Exactly the lines from the start of the data below through the line that contains "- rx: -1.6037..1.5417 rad" are to be copied, with pictures left out.

====== Supplied data

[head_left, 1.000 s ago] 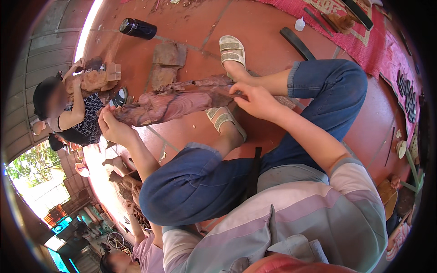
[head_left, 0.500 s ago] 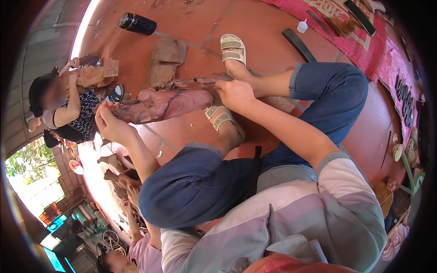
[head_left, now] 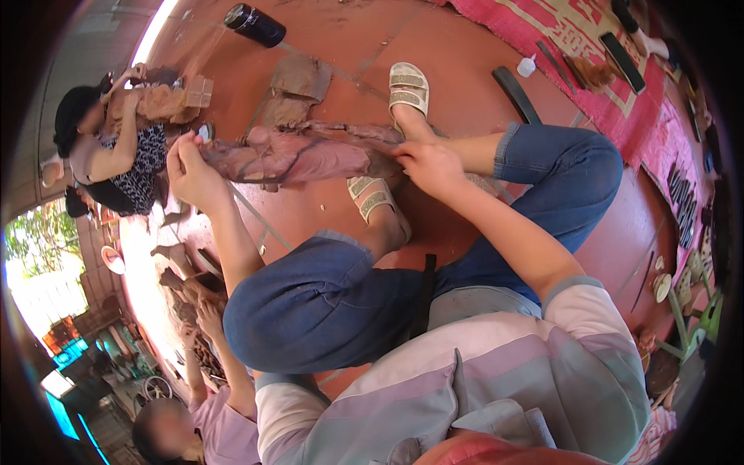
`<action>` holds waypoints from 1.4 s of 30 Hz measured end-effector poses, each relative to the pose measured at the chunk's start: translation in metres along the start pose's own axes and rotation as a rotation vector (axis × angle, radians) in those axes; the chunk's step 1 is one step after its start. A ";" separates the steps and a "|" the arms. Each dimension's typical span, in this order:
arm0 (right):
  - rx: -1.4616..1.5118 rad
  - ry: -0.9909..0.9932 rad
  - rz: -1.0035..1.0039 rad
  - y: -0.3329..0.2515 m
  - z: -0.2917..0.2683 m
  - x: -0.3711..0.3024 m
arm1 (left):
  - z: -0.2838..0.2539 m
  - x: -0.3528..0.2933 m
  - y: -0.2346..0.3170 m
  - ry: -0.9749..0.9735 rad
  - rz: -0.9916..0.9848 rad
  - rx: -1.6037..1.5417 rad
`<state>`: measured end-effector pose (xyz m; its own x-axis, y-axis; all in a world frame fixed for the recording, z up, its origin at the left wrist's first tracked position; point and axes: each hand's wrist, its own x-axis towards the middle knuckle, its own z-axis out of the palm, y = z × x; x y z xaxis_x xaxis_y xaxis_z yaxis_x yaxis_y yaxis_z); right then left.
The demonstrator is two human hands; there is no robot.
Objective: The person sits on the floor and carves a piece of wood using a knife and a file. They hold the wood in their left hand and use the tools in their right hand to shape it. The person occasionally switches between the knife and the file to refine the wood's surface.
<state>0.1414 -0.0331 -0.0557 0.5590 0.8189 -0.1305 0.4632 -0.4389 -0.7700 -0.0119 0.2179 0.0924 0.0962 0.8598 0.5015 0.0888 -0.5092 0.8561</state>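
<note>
A long reddish-brown carved wood piece point(head_left: 310, 157) with dark streaks stretches across in front of me, above the floor near my sandalled feet. My left hand point(head_left: 194, 177) is closed at its narrow left end, fingers pinched together and pointing up. Its right end is gripped by my right hand point(head_left: 432, 164), with the fingers bent over the edge. The wood lies nearly level, and its underside is hidden.
Brown blocks point(head_left: 298, 81) lie on the red tiled floor beyond the wood. A dark flask point(head_left: 254, 25) lies farther back, and a black curved bar point(head_left: 517, 96) is at right. Tools and a phone point(head_left: 622, 62) rest on a pink mat point(head_left: 531, 35). Two people work at left.
The wood piece has turned in my hands, so its broad ringed face no longer shows as before. Its left end has risen in the picture. The whole view has shifted slightly.
</note>
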 end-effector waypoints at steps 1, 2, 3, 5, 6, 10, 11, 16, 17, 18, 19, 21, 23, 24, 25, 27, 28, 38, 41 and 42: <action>-0.025 -0.008 0.042 0.008 -0.010 -0.008 | 0.000 0.001 0.000 -0.003 -0.001 0.000; -0.049 -0.014 0.084 0.017 -0.021 -0.015 | 0.000 0.002 0.000 -0.006 -0.001 0.000; -0.026 -0.013 0.106 0.030 -0.032 -0.022 | 0.002 0.000 0.003 0.004 -0.013 -0.039; 0.126 -0.055 0.230 0.044 -0.051 -0.034 | 0.002 0.000 0.000 0.006 -0.010 -0.042; 0.257 -0.098 0.328 0.044 -0.063 -0.038 | 0.002 0.000 0.000 0.000 -0.006 -0.042; 0.624 -0.109 0.358 0.032 -0.062 -0.051 | 0.003 0.000 0.001 -0.013 -0.027 -0.053; 0.490 -0.087 0.251 0.027 -0.051 -0.048 | 0.003 0.001 0.001 -0.009 -0.024 -0.044; -0.090 -0.051 -0.104 -0.018 0.004 0.008 | 0.000 0.001 0.000 -0.004 -0.005 -0.015; -0.164 -0.111 -0.069 -0.029 0.009 0.022 | 0.000 0.001 -0.001 -0.001 -0.004 -0.025; -0.235 -0.172 -0.033 -0.035 0.010 0.028 | 0.000 0.000 -0.001 0.001 -0.003 -0.034; -0.226 -0.163 -0.028 -0.036 0.008 0.024 | 0.000 0.000 -0.001 0.004 -0.002 -0.043; -0.206 -0.138 -0.023 -0.034 0.002 0.011 | -0.001 -0.006 0.004 0.003 -0.004 0.004; -0.202 -0.098 -0.069 -0.033 0.001 0.006 | -0.001 -0.002 0.006 0.015 0.014 0.008; -0.205 -0.076 -0.068 -0.029 0.000 0.000 | 0.002 -0.002 0.004 0.010 0.015 -0.018; -0.242 -0.108 -0.045 -0.030 0.003 0.005 | 0.006 -0.003 0.004 0.003 0.008 -0.042; -0.309 -0.173 -0.019 -0.036 0.010 0.028 | 0.007 -0.002 0.007 0.000 -0.029 -0.050; -0.282 -0.171 -0.026 -0.035 0.009 0.025 | 0.004 0.000 0.006 0.004 -0.040 -0.066; -0.291 -0.195 -0.023 -0.030 0.005 0.018 | 0.006 -0.003 0.005 0.018 -0.062 -0.041; -0.228 -0.120 -0.018 -0.027 0.002 -0.001 | 0.000 0.001 -0.003 -0.012 0.024 -0.012; -0.234 -0.108 -0.035 -0.024 0.002 -0.004 | 0.001 -0.001 -0.002 -0.025 0.011 -0.017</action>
<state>0.1267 -0.0247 -0.0382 0.4691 0.8642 -0.1820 0.6343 -0.4732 -0.6113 -0.0108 0.2181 0.0896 0.1223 0.8530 0.5074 0.0708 -0.5175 0.8528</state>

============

» Solution to this exercise
[head_left, 1.000 s ago] 
[head_left, 0.500 s ago] 
[head_left, now] 
`<action>` holds waypoints from 1.4 s of 30 Hz measured end-effector poses, each relative to the pose measured at the chunk's start: translation in metres along the start pose's own axes and rotation as a rotation vector (axis × angle, radians) in those axes; the chunk's step 1 is one step after its start. A ";" separates the steps and a "|" the arms. Each dimension's typical span, in this order:
arm0 (right):
  - rx: -1.4616..1.5118 rad
  - ry: -0.9909..0.9932 rad
  - rz: -1.0035..1.0039 rad
  - y: -0.3329..0.2515 m
  - z: -0.2917..0.2683 m
  - x: -0.3711..0.3024 m
arm1 (left):
  - z: -0.2838..0.2539 m
  - x: -0.3528..0.2933 m
  - y: -0.2346..0.3170 m
  - ry: -0.9749..0.9735 rad
  - rz: -0.9916..0.9848 rad
  - rx: -1.6037..1.5417 rad

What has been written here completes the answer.